Meme of Solace

I’m sure the title refers to a James Bond film; I’m swiping this from SamauraiFrog.

List 10 musical artists (or bands) you like, in no specific order (do this before reading the questions below). Really, don’t read the questions below until you pick your ten artists!!!

There is something to be said for following the instructions in this case.

1. The Beatles
2. The Beach Boys
3. David Bowie
4. The Rascals
5. The Rolling Stones
6. Linda Ronstadt
7. The Supremes
8. The Temptations
9. Talking Heads
10. The Police

What was the first song you ever heard by 6?

Something early, probably “Different Drum”.

What is your favorite song of 8?

“I Can’t Get Next To You”. From the rowdy opening to the Sly Stone-inspired shared vocals.

What kind of impact has 1 left on your life?

Massive. I have a ton of their albums, both as a group and as solo artists. I know arcane things about their album releases. People say to me, “What album is X song on?” and far more often than not, I’ll say “American or British album?” And then peg both of them. There’s a picture of Lennon in my office and a photo of the Imagine imagine from NYC in my house.

What is your favorite lyric of 5?

Probably the chorus of “You Can’t Always Get What You Want”. “But if you try sometime, you just might find you get what you need.” From Let It Bleed, probably my favorite Stones album. The organ noodling of this song during the early funeral sequence of The Big Chill cracked me up, while others in the audience wondered why.

How many times have you seen 4 live?

Never, though I’ve seen them live on TV once or twice.

What is your favorite song by 7?

“Love Is Like An Itchin’ In My Heart”. What an insistent bass line. there’s a version that’s about 30 seconds longer than the single I particularly enjoy.

Is there any song by 3 that makes you sad?

Ashes to Ashes
Time and again I tell myself
I’ll stay clean tonight
But the little green wheels are following me
Oh no, not again

What is your favorite song by 9?

“Making Flippy Floppy”, probably because I saw the Talking Heads during the Speaking in Tongues tour in 1983 or 1984 at SPAC in Saratoga.

When did you first get into 2?

It’s really odd, actually. I had a compilation album with I Get Around and Don’t Worry Baby in 1965, and the Pet Sounds album in 1966, both of which I liked. But I never considered myself a real Beach Boys fan until I got Surf’s Up, which was a mainstay of my freshman year in college, 1971-72. THEN I went back and got into the earlier music, and bought the retrospective albums that came out in the mid-1970s.

How did you get into 3?

I was in my dorm room in my freshman year and somehow won Hunky Dory from my college radio station, WNPC on a radio call-in contest. I liked almost all of it; my roommate Ron only liked Changes.

What is your favorite song by 4?

“It’s Love”, the last song on the Groovin’ album, featuring flute by Hubert Laws, plus a great bass line.

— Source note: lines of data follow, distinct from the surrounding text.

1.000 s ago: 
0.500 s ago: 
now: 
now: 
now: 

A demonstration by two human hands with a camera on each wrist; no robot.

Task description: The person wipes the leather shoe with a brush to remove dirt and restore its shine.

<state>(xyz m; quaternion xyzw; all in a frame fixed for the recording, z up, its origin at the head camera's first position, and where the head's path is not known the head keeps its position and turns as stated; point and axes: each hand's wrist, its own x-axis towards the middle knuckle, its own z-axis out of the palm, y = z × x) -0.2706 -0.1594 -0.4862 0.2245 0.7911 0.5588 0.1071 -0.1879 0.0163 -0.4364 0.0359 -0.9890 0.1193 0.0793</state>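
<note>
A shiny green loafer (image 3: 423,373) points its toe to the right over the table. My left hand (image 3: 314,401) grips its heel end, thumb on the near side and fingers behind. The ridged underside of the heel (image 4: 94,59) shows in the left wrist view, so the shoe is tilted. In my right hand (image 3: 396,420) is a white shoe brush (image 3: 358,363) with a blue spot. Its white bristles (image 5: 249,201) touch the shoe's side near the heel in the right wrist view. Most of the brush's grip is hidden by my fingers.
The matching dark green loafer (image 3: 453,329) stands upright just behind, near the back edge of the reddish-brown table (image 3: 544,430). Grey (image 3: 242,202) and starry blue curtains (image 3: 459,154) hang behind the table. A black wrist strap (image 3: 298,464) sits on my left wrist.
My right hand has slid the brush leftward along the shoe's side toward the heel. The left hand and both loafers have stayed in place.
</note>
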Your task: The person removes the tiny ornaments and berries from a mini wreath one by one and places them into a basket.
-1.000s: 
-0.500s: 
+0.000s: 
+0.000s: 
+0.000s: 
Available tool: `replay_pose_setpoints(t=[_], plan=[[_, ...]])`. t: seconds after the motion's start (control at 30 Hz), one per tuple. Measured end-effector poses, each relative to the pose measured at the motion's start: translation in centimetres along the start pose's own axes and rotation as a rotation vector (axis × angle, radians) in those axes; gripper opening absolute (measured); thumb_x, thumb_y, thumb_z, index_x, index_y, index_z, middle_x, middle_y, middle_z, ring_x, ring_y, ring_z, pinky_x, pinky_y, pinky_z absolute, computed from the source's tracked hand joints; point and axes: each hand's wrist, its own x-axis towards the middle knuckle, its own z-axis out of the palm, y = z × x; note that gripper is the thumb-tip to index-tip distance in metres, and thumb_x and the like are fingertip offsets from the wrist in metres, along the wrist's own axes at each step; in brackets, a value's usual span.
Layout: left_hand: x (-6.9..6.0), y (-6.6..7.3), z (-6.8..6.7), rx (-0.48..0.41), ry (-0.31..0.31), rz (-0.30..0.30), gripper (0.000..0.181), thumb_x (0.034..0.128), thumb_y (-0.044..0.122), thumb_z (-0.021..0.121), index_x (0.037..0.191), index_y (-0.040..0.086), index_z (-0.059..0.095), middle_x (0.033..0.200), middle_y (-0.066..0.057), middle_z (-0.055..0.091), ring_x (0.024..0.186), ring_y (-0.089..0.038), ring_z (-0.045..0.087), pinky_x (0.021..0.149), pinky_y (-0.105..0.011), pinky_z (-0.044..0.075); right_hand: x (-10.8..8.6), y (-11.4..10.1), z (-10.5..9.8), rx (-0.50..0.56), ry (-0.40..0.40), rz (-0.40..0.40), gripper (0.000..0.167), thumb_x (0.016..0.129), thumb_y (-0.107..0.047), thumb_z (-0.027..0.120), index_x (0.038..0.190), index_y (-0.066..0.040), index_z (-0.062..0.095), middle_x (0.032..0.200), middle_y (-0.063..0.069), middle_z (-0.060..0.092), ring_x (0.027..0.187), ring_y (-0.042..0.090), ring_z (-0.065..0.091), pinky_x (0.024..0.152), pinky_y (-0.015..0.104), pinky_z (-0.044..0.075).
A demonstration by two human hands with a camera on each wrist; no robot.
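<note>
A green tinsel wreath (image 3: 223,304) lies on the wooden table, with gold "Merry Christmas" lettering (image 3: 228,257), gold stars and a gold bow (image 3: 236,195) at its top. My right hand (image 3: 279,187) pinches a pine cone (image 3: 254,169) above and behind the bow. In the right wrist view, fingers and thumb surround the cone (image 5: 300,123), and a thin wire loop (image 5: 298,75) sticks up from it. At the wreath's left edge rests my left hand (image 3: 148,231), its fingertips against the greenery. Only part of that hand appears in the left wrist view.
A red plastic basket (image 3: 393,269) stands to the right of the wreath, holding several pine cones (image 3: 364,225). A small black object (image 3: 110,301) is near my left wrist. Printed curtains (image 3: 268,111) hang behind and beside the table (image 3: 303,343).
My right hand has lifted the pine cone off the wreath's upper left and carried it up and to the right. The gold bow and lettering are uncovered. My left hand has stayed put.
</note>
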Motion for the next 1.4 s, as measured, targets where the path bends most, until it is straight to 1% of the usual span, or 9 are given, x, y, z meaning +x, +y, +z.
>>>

When I got a new turntable in 1987, the track ran so close to the label that the album would reject before the song would end; drove me nuts. Actually bought the CD five years ago largely for this one song.

How many times have you seen 9 live?

Once, but it was one of the two greatest shows of my life, along with the Temptations in 1980 or 1981.

What is a good memory concerning 2?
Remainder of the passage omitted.